Houston-based Flathead Forge Fund 1 has participated in Solidec's pre-seed funding round. Photo courtesy Greentown Labs

Houston-based Flathead Forge Fund 1 has invested in Houston startup Solidec, which specializes in modular onsite chemical manufacturing.

The investment was part of Solidec’s recent round of more than $2 million in pre-seed funding. The amount of Flathead Forge’s investment wasn’t disclosed.

“Flathead Forge brings exactly the kind of domain-specific capital and operational network that a company at our stage needs. Their focus on water and critical minerals makes this a genuinely strategic relationship,” Ryan DuChanois, co-founder and CEO of Solidec, said in a news release.

Other investors in the round included New Climate Ventures, Collaborative Fund, Echo River Capital, Ecosphere Ventures, Plug and Play Ventures, Safar Partners and Semilla Climate Capital.

Solidec produces industrial chemicals, including hydrogen peroxide, formic acid and acetic acid, using only air, water and electricity. Its modular reactors eliminate the need for energy-intensive production and long-haul distribution.

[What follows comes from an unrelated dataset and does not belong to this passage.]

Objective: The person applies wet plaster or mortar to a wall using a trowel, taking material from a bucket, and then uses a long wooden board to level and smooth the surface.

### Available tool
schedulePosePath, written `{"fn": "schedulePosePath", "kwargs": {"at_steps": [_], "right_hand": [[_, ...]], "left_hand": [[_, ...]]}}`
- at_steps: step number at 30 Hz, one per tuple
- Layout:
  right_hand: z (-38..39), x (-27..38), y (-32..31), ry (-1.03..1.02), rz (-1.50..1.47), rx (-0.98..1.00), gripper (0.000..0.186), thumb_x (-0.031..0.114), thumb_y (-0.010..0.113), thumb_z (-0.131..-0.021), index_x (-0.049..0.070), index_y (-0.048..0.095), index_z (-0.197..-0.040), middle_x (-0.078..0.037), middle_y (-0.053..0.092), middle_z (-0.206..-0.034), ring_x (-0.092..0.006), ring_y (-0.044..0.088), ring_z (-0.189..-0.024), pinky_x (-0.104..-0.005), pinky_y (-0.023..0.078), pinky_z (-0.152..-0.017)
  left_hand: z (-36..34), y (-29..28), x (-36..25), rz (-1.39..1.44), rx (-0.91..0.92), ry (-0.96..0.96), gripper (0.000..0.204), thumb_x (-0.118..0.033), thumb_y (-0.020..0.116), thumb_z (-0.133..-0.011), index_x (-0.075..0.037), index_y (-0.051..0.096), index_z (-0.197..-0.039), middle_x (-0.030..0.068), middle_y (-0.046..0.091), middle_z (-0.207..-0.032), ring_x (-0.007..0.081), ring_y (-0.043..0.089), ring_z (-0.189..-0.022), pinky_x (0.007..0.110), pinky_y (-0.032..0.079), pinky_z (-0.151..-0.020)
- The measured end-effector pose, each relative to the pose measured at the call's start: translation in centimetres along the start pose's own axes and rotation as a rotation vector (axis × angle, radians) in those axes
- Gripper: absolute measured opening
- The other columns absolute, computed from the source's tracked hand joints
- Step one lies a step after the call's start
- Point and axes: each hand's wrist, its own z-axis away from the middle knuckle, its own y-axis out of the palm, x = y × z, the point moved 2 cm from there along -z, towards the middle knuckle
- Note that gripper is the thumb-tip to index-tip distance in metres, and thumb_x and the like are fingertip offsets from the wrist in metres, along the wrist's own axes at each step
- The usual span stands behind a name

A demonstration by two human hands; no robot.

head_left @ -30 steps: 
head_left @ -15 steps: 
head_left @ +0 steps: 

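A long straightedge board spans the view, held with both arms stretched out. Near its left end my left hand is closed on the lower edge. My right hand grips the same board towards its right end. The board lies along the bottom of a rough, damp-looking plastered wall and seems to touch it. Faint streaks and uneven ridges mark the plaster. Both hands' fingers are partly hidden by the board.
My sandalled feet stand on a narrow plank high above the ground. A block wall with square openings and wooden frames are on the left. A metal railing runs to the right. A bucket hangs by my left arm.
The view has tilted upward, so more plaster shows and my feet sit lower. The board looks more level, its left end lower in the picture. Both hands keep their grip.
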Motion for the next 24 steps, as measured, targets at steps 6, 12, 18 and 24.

“Solidec’s platform cuts cost, emissions, and supply-chain fragility at the source,” Douglas Lee, managing director of Flathead Forge, added in the statement.

DuChanois said in an email that the company plans to use the funding to "scale (its) modular chemical manufacturing platform."

Solidec recently announced a pilot project with Lynas Rare Earths, the world’s only commercial producer of separated light and heavy rare earth oxides outside China, for production of hydrogen peroxide for a Lynas facility in Australia.

Solidec, a member of Greentown Labs Houston, spun out of associate professor Haotian Wang’s lab at Rice University in 2024. Wang focuses on developing new materials and technology for energy and environmental uses, such as energy storage and green synthesis.